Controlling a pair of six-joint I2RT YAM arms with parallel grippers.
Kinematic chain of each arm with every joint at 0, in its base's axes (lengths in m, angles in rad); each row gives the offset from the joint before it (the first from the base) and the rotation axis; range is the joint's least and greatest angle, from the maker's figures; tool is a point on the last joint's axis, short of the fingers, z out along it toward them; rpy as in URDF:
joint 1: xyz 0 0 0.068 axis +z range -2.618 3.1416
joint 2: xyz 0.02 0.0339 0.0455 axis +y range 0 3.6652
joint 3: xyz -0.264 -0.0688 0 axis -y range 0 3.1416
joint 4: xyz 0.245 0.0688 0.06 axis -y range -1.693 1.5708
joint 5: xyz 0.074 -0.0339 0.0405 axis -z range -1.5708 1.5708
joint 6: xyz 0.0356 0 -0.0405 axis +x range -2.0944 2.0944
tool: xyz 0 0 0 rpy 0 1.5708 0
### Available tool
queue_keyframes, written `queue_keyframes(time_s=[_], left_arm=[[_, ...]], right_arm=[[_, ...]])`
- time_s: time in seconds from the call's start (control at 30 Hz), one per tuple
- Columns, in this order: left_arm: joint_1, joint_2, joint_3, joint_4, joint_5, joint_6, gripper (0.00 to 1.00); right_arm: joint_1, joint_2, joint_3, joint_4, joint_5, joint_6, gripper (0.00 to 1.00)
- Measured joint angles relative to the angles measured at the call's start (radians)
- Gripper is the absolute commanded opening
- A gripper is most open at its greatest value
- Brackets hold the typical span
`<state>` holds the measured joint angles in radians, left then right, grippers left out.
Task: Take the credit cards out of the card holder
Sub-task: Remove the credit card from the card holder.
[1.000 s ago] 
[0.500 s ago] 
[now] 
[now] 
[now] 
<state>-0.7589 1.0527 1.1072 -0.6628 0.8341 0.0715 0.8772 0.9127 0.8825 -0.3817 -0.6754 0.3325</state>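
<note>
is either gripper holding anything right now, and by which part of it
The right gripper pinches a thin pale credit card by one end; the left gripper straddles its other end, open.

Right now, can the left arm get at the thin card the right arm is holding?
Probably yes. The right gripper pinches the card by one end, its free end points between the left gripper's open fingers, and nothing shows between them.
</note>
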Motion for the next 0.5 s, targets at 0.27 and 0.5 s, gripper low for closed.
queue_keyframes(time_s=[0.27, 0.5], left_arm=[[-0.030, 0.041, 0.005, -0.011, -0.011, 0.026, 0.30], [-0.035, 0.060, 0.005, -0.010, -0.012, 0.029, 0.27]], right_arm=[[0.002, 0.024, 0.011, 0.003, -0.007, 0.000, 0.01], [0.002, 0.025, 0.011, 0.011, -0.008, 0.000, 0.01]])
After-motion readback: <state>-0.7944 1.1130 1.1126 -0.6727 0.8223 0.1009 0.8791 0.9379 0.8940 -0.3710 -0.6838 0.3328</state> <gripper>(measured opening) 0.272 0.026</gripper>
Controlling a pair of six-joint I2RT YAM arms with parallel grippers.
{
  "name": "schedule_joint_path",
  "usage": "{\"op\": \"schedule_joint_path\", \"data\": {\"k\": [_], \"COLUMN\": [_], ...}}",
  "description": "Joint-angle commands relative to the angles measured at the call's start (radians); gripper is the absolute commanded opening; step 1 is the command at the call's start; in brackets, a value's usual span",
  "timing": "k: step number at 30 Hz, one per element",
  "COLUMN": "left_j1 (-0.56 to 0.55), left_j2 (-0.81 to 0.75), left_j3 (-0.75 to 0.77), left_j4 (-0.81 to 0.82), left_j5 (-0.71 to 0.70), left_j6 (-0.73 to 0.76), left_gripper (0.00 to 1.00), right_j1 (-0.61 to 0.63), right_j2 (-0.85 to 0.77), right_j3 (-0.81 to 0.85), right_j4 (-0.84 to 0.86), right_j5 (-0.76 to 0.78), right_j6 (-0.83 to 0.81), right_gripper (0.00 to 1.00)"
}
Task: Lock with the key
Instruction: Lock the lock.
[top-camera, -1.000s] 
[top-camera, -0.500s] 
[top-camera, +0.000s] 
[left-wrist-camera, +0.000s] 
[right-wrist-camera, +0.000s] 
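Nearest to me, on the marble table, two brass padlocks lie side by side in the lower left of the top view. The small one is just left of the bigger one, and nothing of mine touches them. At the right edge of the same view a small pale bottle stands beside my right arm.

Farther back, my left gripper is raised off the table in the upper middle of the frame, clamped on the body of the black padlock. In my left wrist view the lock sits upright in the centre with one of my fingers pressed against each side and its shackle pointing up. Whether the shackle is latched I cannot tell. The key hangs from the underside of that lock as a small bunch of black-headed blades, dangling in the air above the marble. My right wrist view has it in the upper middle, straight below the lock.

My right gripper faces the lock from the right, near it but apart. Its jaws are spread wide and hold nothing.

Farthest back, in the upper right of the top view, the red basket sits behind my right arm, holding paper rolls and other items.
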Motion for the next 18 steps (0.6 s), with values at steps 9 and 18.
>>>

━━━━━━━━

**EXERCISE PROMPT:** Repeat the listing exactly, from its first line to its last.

**SOLUTION:**
Controlling a pair of six-joint I2RT YAM arms with parallel grippers.
Kinematic chain of each arm with every joint at 0, in its base's axes (lengths in m, angles in rad); each row gives the offset from the joint before it (the first from the base) and the rotation axis; range is the joint's least and greatest angle, from the maker's figures; tool is a point on the last joint's axis, short of the fingers, z out along it toward them; rpy as in URDF:
joint 1: xyz 0 0 0.068 axis +z range -2.618 3.1416
joint 2: xyz 0.02 0.0339 0.0455 axis +y range 0 3.6652
joint 3: xyz -0.264 -0.0688 0 axis -y range 0 3.1416
joint 4: xyz 0.245 0.0688 0.06 axis -y range -1.693 1.5708
joint 5: xyz 0.074 -0.0339 0.0405 axis -z range -1.5708 1.5708
joint 6: xyz 0.0356 0 -0.0405 axis +x range -2.0944 2.0944
tool: xyz 0 0 0 rpy 0 1.5708 0
### Available tool
queue_keyframes, written `queue_keyframes(time_s=[_], left_arm=[[_, ...]], right_arm=[[_, ...]])`
- time_s: time in seconds from the call's start (control at 30 Hz), one per tuple
- Columns, in this order: left_arm: joint_1, joint_2, joint_3, joint_4, joint_5, joint_6, gripper (0.00 to 1.00); right_arm: joint_1, joint_2, joint_3, joint_4, joint_5, joint_6, gripper (0.00 to 1.00)
- Measured joint angles relative to the angles measured at the call's start (radians)
- Gripper is the absolute commanded opening
- A gripper is most open at its greatest value
- Brackets hold the typical span
`<state>` holds the measured joint angles in radians, left then right, grippers left out.
Task: Take the credit cards out of the card holder
Sub-task: Remove the credit card from the card holder.
[1.000 s ago] 
[0.500 s ago] 
[now] 
[now] 
[now] 
<state>-0.7589 1.0527 1.1072 -0.6628 0.8341 0.0715 0.8772 0.9127 0.8825 -0.3817 -0.6754 0.3325</state>
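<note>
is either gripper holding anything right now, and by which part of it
The right gripper pinches a thin pale credit card by one end; the left gripper straddles its other end, open.

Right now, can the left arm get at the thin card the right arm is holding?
Probably yes. The right gripper pinches the card by one end, its free end points between the left gripper's open fingers, and nothing shows between them.
</note>
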Motion for the next 0.5 s, targets at 0.27 and 0.5 s, gripper low for closed.
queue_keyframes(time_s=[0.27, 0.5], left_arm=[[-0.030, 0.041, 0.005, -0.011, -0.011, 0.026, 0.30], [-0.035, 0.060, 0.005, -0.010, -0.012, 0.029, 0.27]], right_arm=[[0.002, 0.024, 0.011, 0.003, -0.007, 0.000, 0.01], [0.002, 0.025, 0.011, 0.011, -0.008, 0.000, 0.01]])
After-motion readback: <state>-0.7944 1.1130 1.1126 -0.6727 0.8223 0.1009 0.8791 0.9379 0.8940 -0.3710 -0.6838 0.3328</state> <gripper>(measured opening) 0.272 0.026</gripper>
Controlling a pair of six-joint I2RT YAM arms with parallel grippers.
{
  "name": "schedule_joint_path",
  "usage": "{\"op\": \"schedule_joint_path\", \"data\": {\"k\": [_], \"COLUMN\": [_], ...}}",
  "description": "Joint-angle commands relative to the angles measured at the call's start (radians); gripper is the absolute commanded opening; step 1 is the command at the call's start; in brackets, a value's usual span",
  "timing": "k: step number at 30 Hz, one per element",
  "COLUMN": "left_j1 (-0.56 to 0.55), left_j2 (-0.81 to 0.75), left_j3 (-0.75 to 0.77), left_j4 (-0.81 to 0.82), left_j5 (-0.71 to 0.70), left_j6 (-0.73 to 0.76), left_gripper (0.00 to 1.00), right_j1 (-0.61 to 0.63), right_j2 (-0.85 to 0.77), right_j3 (-0.81 to 0.85), right_j4 (-0.84 to 0.86), right_j5 (-0.76 to 0.78), right_j6 (-0.83 to 0.81), right_gripper (0.00 to 1.00)"
}
Task: Lock with the key
Instruction: Lock the lock.
[top-camera, -1.000s] 
[top-camera, -0.500s] 
[top-camera, +0.000s] 
[left-wrist-camera, +0.000s] 
[right-wrist-camera, +0.000s] 
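Nearest to me, on the marble table, two brass padlocks lie side by side in the lower left of the top view. The small one is just left of the bigger one, and nothing of mine touches them. At the right edge of the same view a small pale bottle stands beside my right arm.

Farther back, my left gripper is raised off the table in the upper middle of the frame, clamped on the body of the black padlock. In my left wrist view the lock sits upright in the centre with one of my fingers pressed against each side and its shackle pointing up. Whether the shackle is latched I cannot tell. The key hangs from the underside of that lock as a small bunch of black-headed blades, dangling in the air above the marble. My right wrist view has it in the upper middle, straight below the lock.

My right gripper faces the lock from the right, near it but apart. Its jaws are spread wide and hold nothing.

Farthest back, in the upper right of the top view, the red basket sits behind my right arm, holding paper rolls and other items.
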Motion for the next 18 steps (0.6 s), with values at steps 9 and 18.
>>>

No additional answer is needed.